If there isn't a match in past records or the issue can't be fixed, it can then be passed to level 2 support: those who have the technical skills to do specialist diagnosis and resolution. If they can’t fix things, they refer the incident to level 3 support: the individuals who built or supplied the features that are not working, which might be a third-party supplier.
All this passing around amongst support groups is referred to as Functional Escalation. However, most people think of Hierarchical Escalation (i.e. telling somebody more senior) when discussing escalation. Hierarchical Escalation can be necessary in the following situations:
- The incident impact is serious enough that higher-ups should know about it.
- A fix can’t be found for the incident.
- Someone is not responding fast or well enough in relation to the severity of the incident.
That senior individual might make the call that this is a major incident. In that case, the normal process described here is often dropped and a crisis-response process might be adopted instead.
When somebody is not getting the service they expect, the incident process must focus on restoring that service. Sometimes that is not the same thing as fixing the underlying problem. If the underlying problem needs to be fixed in order to return the service to normal then that is what must be done; however, often there is a workaround that can be employed that will return normal behavior for users without fixing anything. For example, with some software simply logging off and on again or rebooting a server may get a user around an issue and working again.

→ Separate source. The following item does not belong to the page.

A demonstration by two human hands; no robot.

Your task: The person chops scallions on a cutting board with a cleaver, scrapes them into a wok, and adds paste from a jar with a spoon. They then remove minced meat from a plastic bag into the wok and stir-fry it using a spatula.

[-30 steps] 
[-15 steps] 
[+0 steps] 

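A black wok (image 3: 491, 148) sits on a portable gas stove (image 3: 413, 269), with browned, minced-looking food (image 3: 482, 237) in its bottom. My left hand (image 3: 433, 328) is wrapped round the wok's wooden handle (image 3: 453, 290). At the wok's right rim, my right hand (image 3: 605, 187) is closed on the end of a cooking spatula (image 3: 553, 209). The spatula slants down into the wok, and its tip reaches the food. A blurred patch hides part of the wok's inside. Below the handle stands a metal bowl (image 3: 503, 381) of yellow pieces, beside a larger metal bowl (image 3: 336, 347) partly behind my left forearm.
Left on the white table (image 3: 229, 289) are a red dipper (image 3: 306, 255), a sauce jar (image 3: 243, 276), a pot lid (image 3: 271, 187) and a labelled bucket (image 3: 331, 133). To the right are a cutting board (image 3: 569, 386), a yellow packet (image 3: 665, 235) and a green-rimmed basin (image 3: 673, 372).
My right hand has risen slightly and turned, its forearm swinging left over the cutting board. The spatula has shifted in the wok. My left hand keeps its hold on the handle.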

Eventually a problem may cause so many incidents that the user must wait while an issue is properly diagnosed and solved once and for all. It is management's call whether the inconvenience is outweighed by the ongoing cost of recurring incidents. But in general, the incident process takes whatever workarounds or temporary fixes it can to get service restored to the user as quickly as possible.
This applies to all incidents. Before a ticket is closed, ensure that the following is done:
- Inform the reporter that the fix has been completed.
- Ensure that the reporter agrees that is it fixed and are satisfied with the outcome.
- Properly categorize the incident so that reporting data is useful.
The incident has a record of everything that happened and what workaround or fix you used. In the future, you or one of your colleagues may be grateful you wrote it down.